* Work request
Which lines in the data below contain the word "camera"? Pull each of them out.

* Exercise data
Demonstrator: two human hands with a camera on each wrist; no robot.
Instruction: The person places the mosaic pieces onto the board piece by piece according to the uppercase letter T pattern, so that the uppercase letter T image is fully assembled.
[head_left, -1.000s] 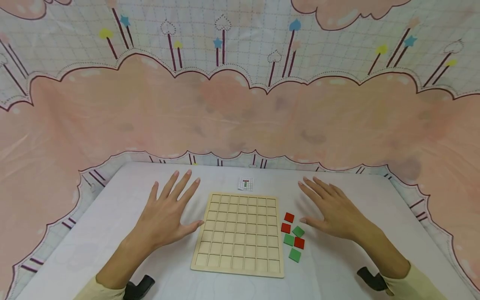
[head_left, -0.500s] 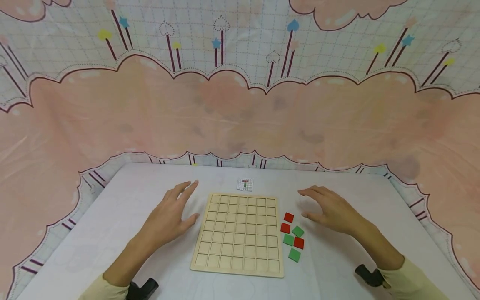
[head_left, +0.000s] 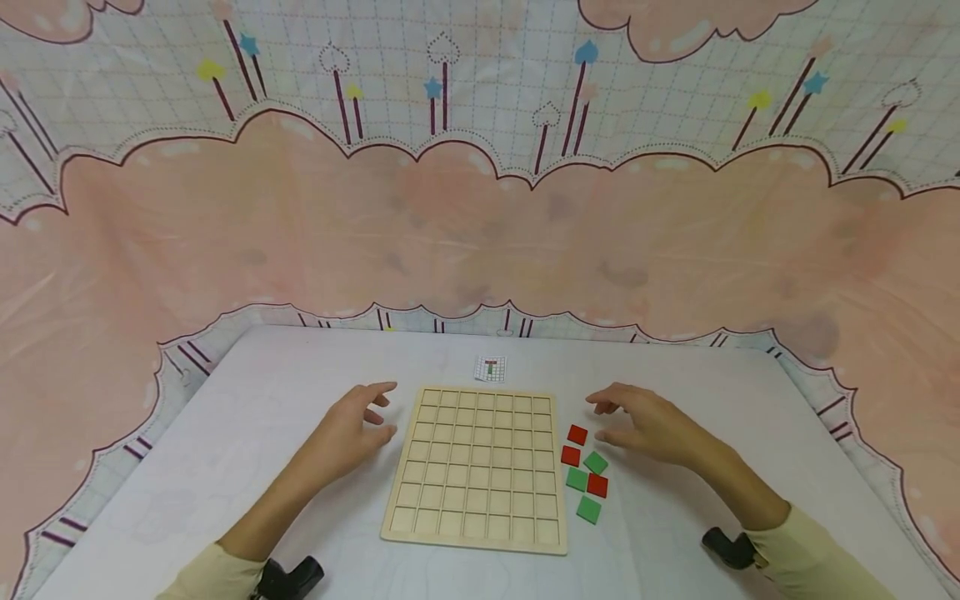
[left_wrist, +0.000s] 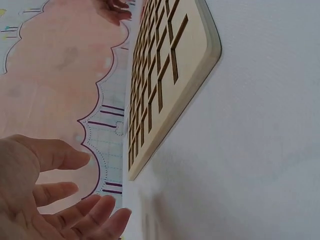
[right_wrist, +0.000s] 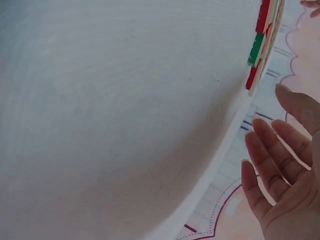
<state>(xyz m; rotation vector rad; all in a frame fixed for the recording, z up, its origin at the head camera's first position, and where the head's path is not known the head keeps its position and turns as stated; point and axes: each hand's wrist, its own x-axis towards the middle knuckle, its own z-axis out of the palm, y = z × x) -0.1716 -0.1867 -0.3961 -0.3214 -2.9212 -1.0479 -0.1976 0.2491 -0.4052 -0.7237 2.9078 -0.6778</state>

* Expected output
Demonstrator: two human hands with a camera on each wrist; no robot.
<state>(xyz m; rotation vector rad; all in a frame fixed for the recording, z up, its origin at the head camera's first position, and where the head's path is not known the head keeps its position and turns as stated; point and axes: each hand's wrist, its own x-axis towards the middle knuckle, its own z-axis out of the palm, y = z × x) -0.1716 -0.1867 -0.3961 -0.3214 -2.9212 -1.0479 -0.1976 0.2491 -0.4052 -0.7237 2.9078 -0.6778</state>

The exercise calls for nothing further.